[Source data]
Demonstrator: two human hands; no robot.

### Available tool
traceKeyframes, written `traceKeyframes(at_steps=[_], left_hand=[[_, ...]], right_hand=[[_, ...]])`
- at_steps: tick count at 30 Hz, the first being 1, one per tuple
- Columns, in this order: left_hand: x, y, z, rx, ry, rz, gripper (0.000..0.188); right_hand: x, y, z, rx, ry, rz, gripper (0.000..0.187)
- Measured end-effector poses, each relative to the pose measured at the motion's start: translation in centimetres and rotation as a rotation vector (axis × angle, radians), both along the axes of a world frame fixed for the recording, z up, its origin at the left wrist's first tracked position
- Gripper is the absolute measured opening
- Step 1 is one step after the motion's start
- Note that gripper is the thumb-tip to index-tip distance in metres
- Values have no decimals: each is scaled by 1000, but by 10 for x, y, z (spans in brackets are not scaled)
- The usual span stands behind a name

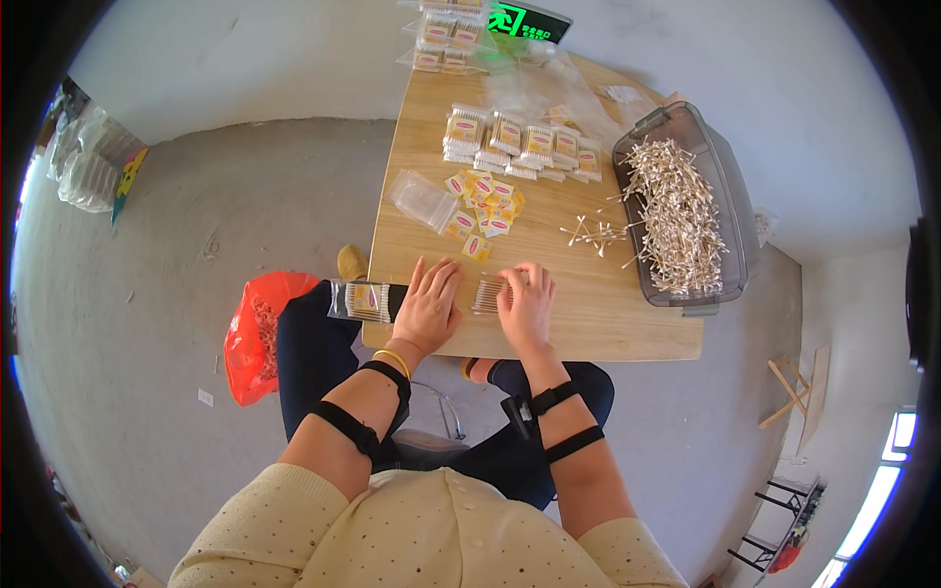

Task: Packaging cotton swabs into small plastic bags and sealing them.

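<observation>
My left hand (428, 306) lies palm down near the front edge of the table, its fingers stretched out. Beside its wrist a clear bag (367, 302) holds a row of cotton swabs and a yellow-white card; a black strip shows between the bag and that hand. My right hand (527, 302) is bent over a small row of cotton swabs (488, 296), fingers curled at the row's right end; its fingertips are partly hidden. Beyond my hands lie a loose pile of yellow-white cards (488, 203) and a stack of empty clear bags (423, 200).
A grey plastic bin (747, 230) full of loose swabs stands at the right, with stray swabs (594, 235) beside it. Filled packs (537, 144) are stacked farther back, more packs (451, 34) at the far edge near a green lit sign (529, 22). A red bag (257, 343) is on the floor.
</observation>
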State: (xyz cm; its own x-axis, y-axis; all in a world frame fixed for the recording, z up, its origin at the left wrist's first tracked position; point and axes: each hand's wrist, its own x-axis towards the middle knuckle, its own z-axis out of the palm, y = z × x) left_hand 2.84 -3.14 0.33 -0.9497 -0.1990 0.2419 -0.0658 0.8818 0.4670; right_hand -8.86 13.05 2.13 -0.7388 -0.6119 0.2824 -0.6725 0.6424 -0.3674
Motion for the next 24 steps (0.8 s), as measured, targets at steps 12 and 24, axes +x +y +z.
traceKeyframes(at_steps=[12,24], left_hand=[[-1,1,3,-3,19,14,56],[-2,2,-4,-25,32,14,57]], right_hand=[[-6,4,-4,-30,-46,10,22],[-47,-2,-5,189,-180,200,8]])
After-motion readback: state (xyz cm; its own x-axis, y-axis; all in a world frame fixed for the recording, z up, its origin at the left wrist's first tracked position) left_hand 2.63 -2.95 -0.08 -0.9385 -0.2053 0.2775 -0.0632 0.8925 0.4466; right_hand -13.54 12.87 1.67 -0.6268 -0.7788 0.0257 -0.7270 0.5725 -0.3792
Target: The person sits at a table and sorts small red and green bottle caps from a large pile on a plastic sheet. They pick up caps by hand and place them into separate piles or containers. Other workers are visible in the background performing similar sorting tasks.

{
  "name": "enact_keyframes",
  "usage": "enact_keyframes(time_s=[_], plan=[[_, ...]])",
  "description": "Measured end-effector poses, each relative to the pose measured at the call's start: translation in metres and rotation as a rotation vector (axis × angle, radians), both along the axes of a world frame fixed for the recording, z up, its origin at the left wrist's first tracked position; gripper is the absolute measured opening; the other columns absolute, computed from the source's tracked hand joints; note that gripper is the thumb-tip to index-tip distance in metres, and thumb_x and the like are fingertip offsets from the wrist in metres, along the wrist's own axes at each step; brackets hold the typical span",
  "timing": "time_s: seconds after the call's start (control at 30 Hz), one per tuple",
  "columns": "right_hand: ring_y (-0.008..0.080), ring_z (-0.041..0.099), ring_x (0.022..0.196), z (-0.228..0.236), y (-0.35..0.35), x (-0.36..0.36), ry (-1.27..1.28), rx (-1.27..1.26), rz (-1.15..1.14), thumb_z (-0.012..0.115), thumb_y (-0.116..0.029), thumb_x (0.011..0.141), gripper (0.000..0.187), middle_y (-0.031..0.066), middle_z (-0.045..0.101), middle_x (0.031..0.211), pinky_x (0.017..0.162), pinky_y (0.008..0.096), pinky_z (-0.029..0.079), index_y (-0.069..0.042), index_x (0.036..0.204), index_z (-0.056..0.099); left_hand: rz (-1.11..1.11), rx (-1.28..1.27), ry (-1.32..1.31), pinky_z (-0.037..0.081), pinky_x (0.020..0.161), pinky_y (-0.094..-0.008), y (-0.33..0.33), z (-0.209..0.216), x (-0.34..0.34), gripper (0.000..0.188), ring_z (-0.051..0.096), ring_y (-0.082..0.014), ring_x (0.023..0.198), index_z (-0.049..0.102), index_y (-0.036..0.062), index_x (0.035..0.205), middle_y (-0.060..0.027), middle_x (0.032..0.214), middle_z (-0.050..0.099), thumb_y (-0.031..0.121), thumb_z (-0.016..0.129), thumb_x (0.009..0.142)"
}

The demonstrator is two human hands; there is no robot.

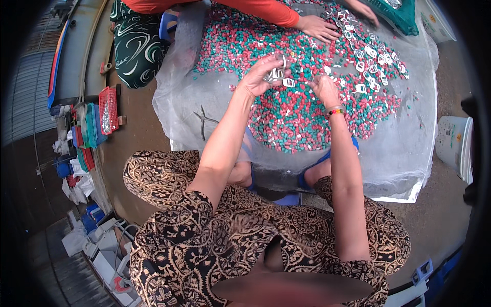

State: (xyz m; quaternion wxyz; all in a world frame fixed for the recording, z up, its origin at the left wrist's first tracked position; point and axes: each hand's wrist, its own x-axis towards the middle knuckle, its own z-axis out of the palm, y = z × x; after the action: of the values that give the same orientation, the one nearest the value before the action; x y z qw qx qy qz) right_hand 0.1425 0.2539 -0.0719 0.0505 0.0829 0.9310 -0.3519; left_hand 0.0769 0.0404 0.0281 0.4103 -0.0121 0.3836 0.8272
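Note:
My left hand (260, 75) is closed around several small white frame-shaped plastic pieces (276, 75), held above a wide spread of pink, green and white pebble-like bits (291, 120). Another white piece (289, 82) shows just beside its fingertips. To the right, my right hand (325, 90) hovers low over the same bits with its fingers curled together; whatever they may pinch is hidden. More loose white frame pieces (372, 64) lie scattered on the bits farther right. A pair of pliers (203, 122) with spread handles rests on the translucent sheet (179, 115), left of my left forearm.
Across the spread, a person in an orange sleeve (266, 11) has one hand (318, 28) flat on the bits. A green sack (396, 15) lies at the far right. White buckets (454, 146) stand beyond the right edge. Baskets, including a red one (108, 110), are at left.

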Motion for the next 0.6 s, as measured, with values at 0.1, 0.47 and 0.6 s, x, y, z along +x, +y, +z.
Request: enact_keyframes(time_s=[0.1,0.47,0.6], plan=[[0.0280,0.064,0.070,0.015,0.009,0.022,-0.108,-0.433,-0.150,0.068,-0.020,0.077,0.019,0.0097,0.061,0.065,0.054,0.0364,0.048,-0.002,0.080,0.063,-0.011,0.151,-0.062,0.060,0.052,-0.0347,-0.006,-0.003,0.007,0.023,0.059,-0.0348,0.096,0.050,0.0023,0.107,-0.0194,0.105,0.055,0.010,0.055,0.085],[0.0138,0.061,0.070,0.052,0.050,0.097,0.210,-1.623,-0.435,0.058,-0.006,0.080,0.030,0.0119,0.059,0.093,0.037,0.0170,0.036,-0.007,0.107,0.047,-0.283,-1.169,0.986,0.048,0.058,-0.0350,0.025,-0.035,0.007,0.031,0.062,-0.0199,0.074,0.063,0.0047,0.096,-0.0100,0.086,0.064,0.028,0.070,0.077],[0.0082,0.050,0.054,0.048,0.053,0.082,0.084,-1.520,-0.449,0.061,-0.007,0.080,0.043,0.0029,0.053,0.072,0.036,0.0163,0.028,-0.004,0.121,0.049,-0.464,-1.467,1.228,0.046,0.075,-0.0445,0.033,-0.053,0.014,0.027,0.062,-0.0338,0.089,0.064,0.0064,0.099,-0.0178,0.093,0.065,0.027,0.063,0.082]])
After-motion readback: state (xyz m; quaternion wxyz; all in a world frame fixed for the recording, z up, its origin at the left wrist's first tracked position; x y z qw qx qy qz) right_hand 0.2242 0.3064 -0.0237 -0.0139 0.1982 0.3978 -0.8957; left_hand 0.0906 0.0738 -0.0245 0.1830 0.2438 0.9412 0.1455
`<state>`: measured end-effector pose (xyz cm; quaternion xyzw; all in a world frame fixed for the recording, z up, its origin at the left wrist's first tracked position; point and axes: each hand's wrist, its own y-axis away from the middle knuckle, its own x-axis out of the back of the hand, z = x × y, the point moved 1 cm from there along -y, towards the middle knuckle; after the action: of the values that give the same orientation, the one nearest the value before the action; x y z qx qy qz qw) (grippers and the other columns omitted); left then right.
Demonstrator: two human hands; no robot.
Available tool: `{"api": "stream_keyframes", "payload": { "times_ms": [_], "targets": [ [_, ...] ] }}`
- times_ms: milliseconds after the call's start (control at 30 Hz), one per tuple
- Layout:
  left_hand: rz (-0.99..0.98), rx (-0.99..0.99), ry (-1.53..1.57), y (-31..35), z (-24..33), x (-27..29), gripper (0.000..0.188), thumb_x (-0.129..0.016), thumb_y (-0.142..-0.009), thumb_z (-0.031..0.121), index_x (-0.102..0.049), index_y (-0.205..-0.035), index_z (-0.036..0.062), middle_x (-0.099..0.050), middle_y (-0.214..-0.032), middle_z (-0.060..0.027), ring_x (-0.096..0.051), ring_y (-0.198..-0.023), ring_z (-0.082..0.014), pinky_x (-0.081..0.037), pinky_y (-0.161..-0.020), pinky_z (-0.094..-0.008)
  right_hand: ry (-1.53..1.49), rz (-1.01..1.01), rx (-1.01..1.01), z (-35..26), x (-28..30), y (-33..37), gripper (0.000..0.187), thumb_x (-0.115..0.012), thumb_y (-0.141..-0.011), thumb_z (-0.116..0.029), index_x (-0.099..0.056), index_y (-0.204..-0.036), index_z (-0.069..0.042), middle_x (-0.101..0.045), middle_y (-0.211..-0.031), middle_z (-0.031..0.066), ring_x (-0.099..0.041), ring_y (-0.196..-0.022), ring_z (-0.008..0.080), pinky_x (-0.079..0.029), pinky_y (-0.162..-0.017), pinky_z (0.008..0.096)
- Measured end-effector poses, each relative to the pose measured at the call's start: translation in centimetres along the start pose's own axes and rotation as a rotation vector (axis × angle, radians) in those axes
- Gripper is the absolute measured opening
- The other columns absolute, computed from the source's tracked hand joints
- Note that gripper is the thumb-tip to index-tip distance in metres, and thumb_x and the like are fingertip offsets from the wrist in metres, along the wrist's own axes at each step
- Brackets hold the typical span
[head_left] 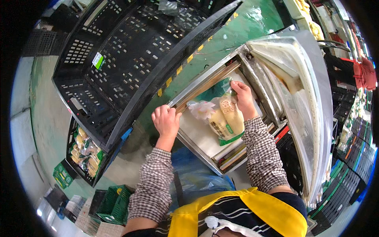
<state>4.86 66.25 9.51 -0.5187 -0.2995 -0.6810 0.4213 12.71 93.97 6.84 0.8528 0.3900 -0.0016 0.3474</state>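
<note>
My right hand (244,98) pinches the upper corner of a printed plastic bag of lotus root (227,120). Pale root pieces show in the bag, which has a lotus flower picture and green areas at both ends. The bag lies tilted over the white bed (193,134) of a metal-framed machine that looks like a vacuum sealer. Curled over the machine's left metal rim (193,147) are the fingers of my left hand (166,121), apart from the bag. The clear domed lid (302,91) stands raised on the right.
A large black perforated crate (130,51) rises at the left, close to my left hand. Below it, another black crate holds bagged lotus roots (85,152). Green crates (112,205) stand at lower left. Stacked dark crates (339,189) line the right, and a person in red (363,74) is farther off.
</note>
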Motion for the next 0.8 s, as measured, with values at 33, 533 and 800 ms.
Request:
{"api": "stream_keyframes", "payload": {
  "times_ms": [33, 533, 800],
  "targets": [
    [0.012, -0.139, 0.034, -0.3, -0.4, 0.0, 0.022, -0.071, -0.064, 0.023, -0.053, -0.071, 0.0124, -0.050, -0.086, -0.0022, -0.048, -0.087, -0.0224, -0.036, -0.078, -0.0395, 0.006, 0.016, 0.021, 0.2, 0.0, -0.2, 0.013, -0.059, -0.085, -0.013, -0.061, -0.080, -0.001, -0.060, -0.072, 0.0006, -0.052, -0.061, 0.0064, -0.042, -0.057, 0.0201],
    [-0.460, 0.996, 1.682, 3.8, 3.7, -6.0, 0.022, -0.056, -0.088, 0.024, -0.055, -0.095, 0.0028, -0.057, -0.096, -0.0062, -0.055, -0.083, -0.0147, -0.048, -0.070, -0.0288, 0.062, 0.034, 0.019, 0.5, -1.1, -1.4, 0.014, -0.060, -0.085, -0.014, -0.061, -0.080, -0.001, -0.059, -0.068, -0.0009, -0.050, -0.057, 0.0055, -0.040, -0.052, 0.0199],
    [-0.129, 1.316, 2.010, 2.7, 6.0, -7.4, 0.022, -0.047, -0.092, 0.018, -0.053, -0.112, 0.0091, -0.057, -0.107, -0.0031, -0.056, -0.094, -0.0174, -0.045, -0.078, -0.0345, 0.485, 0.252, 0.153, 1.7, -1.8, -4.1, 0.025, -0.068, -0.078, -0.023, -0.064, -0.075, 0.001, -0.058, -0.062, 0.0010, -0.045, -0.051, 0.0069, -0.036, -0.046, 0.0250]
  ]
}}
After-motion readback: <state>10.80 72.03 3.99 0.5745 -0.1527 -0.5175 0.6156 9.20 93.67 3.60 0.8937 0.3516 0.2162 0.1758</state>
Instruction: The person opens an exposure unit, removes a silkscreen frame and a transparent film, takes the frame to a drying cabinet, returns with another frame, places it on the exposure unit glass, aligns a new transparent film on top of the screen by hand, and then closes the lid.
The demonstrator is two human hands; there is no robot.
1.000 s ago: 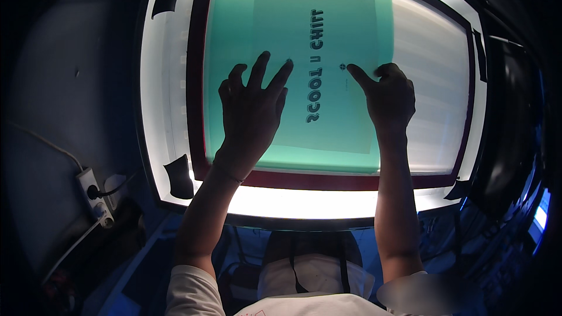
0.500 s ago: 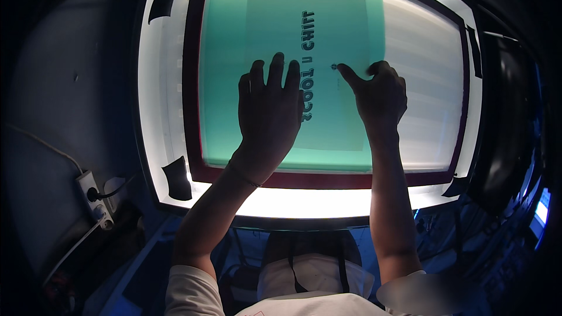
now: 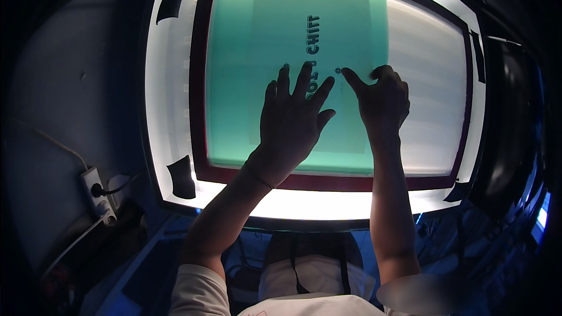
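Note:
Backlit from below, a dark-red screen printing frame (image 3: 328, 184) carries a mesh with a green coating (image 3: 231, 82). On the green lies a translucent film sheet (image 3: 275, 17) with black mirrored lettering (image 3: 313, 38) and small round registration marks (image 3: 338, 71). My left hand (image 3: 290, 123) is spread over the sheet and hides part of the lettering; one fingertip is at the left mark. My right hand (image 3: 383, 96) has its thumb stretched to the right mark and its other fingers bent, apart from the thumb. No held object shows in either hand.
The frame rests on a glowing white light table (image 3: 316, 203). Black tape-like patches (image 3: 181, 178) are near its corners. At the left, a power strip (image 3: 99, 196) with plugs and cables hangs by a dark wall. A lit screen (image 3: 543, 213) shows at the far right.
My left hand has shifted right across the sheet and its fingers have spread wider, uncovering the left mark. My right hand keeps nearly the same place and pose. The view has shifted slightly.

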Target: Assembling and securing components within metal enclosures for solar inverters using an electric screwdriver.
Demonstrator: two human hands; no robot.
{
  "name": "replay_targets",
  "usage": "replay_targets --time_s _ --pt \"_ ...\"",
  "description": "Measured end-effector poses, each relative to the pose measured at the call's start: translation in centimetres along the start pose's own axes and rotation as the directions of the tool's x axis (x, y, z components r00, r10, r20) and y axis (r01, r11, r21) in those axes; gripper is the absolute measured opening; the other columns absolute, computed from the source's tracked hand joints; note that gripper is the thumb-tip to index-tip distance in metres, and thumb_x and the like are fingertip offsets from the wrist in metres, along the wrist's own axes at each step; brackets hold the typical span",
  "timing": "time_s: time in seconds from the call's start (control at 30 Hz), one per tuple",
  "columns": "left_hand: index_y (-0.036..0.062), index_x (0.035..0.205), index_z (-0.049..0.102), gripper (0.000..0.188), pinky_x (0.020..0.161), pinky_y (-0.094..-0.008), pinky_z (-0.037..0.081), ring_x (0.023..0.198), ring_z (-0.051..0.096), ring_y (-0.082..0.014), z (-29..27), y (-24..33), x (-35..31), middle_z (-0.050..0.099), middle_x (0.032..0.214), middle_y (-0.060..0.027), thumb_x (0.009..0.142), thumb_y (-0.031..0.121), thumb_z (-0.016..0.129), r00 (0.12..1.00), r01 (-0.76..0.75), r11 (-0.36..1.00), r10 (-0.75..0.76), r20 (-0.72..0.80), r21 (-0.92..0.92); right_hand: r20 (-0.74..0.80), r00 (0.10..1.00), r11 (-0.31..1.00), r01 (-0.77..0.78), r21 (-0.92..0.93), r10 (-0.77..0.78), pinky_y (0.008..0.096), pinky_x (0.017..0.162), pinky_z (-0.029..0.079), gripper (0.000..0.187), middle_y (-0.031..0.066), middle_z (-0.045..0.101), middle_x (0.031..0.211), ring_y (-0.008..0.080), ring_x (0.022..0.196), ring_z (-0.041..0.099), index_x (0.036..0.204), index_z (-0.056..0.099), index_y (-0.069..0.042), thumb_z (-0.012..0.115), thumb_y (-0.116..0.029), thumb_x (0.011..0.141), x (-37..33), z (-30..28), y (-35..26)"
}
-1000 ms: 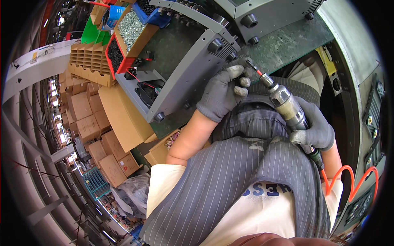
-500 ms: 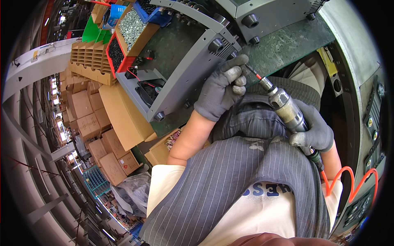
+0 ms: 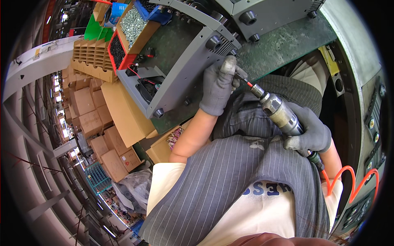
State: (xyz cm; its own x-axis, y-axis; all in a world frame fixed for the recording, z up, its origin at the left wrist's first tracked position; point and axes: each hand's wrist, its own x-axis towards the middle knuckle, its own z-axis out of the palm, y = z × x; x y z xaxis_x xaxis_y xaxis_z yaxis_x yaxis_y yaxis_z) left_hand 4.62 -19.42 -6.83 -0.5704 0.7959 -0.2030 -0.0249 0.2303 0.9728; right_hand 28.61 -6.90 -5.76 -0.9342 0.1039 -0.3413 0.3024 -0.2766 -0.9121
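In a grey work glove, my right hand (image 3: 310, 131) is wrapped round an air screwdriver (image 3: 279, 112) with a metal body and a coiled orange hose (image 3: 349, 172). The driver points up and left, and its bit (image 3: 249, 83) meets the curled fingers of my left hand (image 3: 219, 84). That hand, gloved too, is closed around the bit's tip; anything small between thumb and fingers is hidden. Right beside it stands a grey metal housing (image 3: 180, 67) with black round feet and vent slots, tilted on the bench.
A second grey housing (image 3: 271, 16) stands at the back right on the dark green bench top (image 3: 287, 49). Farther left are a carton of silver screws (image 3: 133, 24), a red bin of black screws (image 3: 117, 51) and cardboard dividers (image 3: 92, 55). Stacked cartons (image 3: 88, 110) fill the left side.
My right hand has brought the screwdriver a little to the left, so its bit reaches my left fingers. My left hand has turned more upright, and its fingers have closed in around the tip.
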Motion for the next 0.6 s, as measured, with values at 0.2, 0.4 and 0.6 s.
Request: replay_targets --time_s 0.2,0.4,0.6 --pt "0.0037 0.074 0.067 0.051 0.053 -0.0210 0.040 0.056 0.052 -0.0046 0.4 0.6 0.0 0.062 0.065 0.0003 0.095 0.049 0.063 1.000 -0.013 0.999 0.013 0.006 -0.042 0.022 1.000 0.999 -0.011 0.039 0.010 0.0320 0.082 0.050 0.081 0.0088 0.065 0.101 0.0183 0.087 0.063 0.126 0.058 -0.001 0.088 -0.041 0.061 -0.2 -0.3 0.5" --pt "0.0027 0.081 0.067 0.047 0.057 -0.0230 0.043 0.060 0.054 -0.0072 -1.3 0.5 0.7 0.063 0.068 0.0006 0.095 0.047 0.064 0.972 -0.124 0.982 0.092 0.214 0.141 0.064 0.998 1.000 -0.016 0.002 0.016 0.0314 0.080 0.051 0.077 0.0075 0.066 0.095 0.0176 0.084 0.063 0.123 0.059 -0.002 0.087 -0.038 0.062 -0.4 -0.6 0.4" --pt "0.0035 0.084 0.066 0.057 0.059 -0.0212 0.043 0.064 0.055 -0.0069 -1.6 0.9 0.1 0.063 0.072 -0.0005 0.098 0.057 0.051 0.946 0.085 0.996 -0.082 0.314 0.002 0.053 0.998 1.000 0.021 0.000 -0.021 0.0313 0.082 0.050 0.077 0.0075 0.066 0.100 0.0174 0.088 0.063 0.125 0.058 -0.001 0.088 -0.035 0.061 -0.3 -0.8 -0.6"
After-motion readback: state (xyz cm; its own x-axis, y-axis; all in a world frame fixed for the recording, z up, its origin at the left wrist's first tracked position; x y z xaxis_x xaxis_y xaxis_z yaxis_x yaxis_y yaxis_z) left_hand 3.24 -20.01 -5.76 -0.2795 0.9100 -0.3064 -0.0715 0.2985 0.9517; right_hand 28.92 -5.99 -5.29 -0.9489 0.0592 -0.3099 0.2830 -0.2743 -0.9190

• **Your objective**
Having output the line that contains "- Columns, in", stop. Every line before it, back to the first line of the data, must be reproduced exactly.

• **Answer below**
Demonstrator: two human hands; no robot.

### Available tool
traceKeyframes, written `traceKeyframes(at_steps=[_], left_hand=[[_, ...]], right_hand=[[_, ...]])`
- at_steps: tick count at 30 Hz, the first being 1, one per tuple
- Columns, in this order: left_hand: x, y, z, rx, ry, rz, gripper (0.000..0.188); right_hand: x, y, z, rx, ry, rz, gripper (0.000..0.187)

The response to the exercise is now complete.